How to keep your workspace clean-
Sweep or vacuum weekly, or after every big painting
keep a HEPA filter running while you are painting
cover unframed works by dealing them in a clear plastic sleeve
store framed pastels flat on their backs or tilted back so that loose pastel drops behind the mat or spacers instead of on the glass
Keep separate VIP (very important pastels) seating for the pastels you are currently using. When you are done with the project, put the pastels back in their regular places.
How to clear out the mental clutter-
If your studio is a "hostile work environment" where a tyrant critic lives who is always cutting you down and undermining your confidence, then it's time to change your thoughts.
Julia Cameron, in her excellent book "The Artist's Way" suggests that you identify the voice of that "inner critic." Usually it's a parent, but could be a teacher, grandparent, or someone you respect who said something that still rolls around in your brain.

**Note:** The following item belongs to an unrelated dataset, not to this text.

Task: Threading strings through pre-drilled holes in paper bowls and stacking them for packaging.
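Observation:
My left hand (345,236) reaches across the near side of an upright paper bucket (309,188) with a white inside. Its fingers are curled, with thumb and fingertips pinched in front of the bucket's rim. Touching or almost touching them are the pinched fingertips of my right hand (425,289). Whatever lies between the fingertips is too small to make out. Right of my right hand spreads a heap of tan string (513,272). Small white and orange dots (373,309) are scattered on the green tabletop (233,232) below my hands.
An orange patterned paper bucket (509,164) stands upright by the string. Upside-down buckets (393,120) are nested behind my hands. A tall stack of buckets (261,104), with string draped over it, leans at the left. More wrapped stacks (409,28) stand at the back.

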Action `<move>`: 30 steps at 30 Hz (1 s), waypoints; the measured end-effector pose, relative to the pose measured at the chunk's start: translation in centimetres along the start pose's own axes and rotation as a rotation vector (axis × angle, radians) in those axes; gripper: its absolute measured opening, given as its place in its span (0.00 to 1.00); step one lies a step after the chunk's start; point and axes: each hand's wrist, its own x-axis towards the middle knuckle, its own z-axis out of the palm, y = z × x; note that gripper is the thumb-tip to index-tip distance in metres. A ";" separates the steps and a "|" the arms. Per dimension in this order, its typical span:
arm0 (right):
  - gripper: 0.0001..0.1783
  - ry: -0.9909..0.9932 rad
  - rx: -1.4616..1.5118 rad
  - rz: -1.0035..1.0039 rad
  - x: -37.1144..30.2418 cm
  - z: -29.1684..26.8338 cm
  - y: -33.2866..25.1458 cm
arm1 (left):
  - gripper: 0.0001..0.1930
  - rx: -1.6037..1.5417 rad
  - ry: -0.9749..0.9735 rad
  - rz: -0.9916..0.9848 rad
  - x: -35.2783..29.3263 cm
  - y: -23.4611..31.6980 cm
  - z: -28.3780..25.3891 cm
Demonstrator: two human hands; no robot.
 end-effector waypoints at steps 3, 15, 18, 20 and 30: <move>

When you identify who's voice it is, write them a letter (don't send it) detailing what they said and why it isn't true. Stand up for yourself, now that you are an adult, and have the ability you didn't when you were younger and more impressionable.

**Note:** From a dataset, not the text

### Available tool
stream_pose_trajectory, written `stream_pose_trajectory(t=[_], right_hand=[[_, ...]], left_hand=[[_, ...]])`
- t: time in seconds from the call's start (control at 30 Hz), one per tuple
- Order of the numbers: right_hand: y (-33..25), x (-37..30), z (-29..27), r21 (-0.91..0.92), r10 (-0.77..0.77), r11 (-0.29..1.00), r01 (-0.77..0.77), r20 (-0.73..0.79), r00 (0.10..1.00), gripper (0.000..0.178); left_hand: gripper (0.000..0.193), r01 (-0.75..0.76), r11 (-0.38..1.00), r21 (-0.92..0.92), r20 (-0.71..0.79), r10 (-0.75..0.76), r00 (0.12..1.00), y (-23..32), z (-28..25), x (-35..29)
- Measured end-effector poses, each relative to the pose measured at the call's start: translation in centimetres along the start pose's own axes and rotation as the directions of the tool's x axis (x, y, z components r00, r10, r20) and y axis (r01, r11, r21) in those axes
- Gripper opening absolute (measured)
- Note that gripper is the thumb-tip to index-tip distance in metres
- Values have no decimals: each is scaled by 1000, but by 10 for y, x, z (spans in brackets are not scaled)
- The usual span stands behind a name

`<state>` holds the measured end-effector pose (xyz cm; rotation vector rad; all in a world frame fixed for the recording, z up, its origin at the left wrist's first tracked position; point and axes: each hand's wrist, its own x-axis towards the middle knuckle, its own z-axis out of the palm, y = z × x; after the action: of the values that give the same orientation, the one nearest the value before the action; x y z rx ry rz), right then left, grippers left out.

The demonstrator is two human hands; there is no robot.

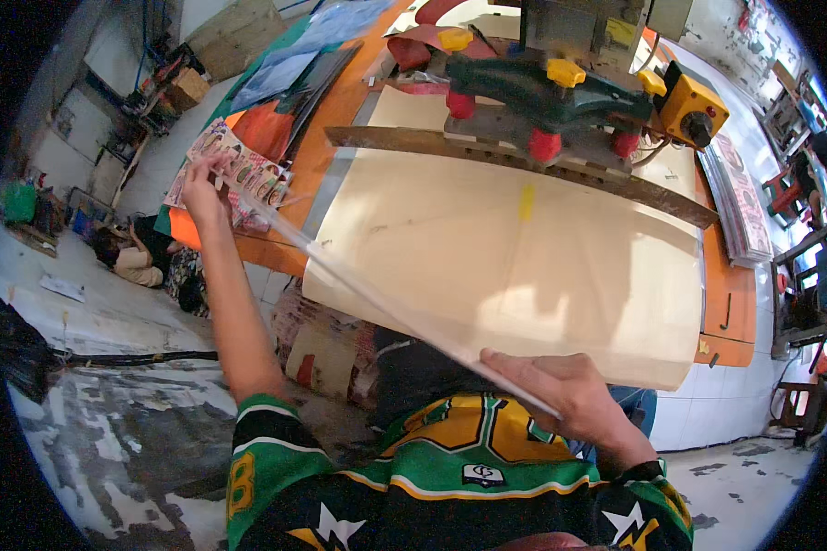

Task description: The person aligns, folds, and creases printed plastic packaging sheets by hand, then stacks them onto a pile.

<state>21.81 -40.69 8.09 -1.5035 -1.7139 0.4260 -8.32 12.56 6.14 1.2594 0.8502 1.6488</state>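
Observation:
A thin, whitish, see-through sheet, seen nearly edge-on and slightly blurred, slants from upper left to lower right in front of me. My left hand is closed at its far left end, over a stack of colourful printed sheets. Near my body, my right hand grips the other end, thumb stretched along it. Beneath and beyond the sheet lies a large cream board with a short yellow strip. Across the board's far part runs a long, rusty metal bar under a dark green machine head.
Red and yellow knobs stand on the machine, with a yellow control box at its right. Another pile of printed sheets lies on the orange table's right side. A person is low on the floor at left.

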Motion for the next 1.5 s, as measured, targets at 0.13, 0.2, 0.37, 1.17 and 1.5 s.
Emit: stream_pose_trajectory(t=[0.13,0.2,0.37,1.17,1.5], right_hand=[[10,-29,-21,46,7,999,-6,-20,1000,46],[17,-38,-22,52,184,982,-182,-56,981,33],[32,-40,-38,82,209,976,-202,-85,974,25],[50,-52,-50,109,402,916,-387,-230,886,27],[40,-47,-18,58,176,982,-178,36,984,52]], left_hand=[[26,62,868,-493,-266,-218,939,8,-140,96],[27,140,842,-521,-281,-324,903,14,-119,63],[31,296,948,-120,152,-277,949,32,-47,-6],[38,-166,875,455,693,-231,683,63,38,-80],[27,551,781,-293,297,-474,829,31,0,-32]])
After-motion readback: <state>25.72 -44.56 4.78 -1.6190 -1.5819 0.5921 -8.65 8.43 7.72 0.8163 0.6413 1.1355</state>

When you get a compliment, roll in it until it covers you like a dusting of powdered sugar! I print out testimonials from students, collectors, and friends on facebook who comment on my paintings, and keep them on my easel. They help me counteract the inner critic in my head, and give me the courage I need to face the blank canvas.
Listen to the messages your inner critic sends, and reword them to being something encouraging. Mine often says to me that I'm not "good enough" or not "doing enough" or that I'm "too late in life" to succeed. So I try to counter that with positive affirmations like "I am enough, I do enough, and I'm right where I'm supposed to be."
Do whatever it takes to overcome those critical voices in your head. Clear the mental clutter if you want to succeed and grow as an artist. In my 30 years of painting as a professional, I cannot count the numbers of colleagues and talented people I have seen who just stopped being creative because they couldn't overcome the negative voices inside their heads.
Successful people celebrate each other's successes and build each other up-not tear each other down. Take a moment to congratulate your peers when they make a good painting, win an award, or so something creative and unusual. It's good karma. When we create a culture of compassion and kindness instead of competition and criticism, we all bloom like the beautiful and unique garden of flowers that we are!